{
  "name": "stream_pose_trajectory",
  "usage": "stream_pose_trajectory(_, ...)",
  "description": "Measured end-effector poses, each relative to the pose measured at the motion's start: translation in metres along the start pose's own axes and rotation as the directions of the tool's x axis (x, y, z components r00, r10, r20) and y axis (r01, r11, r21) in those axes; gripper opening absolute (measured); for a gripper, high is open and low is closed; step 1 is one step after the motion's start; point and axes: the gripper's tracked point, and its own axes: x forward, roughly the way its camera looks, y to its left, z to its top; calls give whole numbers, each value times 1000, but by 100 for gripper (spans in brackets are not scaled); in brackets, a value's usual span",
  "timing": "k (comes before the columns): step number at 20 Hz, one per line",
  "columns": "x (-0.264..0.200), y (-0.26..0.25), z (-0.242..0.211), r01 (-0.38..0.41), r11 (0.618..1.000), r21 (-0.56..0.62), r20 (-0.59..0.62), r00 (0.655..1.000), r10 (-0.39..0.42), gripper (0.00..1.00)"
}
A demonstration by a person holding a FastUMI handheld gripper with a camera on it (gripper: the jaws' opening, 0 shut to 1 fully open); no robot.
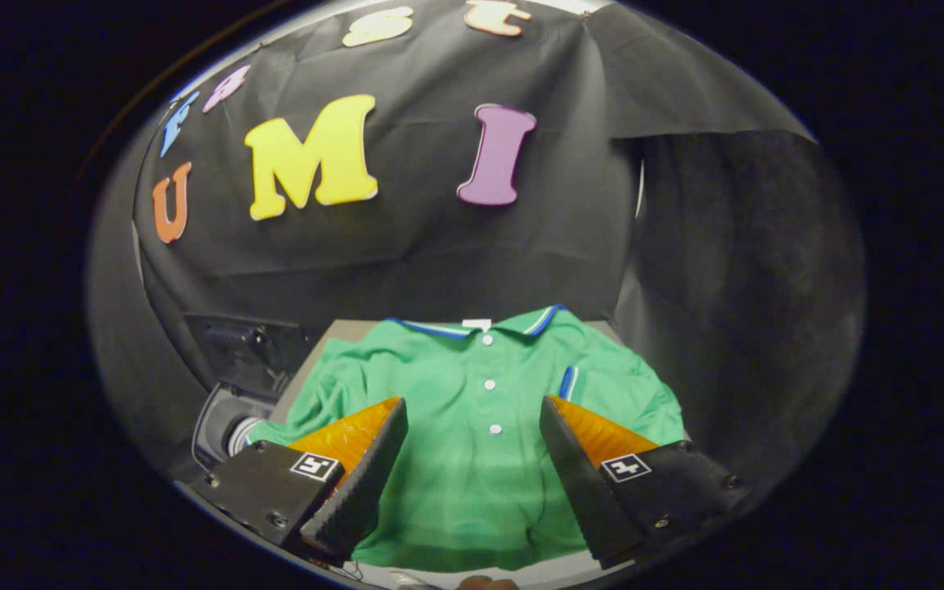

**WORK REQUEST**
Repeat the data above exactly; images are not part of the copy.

**ANSWER SECTION**
{
  "name": "stream_pose_trajectory",
  "usage": "stream_pose_trajectory(_, ...)",
  "description": "Measured end-effector poses, each relative to the pose measured at the motion's start: translation in metres along the start pose's own axes and rotation as the directions of the tool's x axis (x, y, z components r00, r10, r20) and y axis (r01, r11, r21) in those axes; gripper opening absolute (measured); for a gripper, high is open and low is closed; step 1 is one step after the motion's start; point and axes: the gripper's tracked point, and its own axes: x forward, roughly the way its camera looks, y to its left, z to its top; calls give whole numbers, each value times 1000, but by 100 for gripper (spans in brackets are not scaled); in brackets, a value's usual span",
  "timing": "k (comes before the columns): step number at 20 Hz, one per line",
  "columns": "x (-0.264..0.200), y (-0.26..0.25), z (-0.242..0.211), r01 (-0.38..0.41), r11 (0.618..1.000), r21 (-0.56..0.62), r20 (-0.59..0.62), r00 (0.655..1.000), r10 (-0.39..0.42), gripper (0.00..1.00)"
}
A demonstration by a person holding a FastUMI handheld gripper with a camera on it (gripper: the jaws' opening, 0 shut to 1 fully open); no robot.

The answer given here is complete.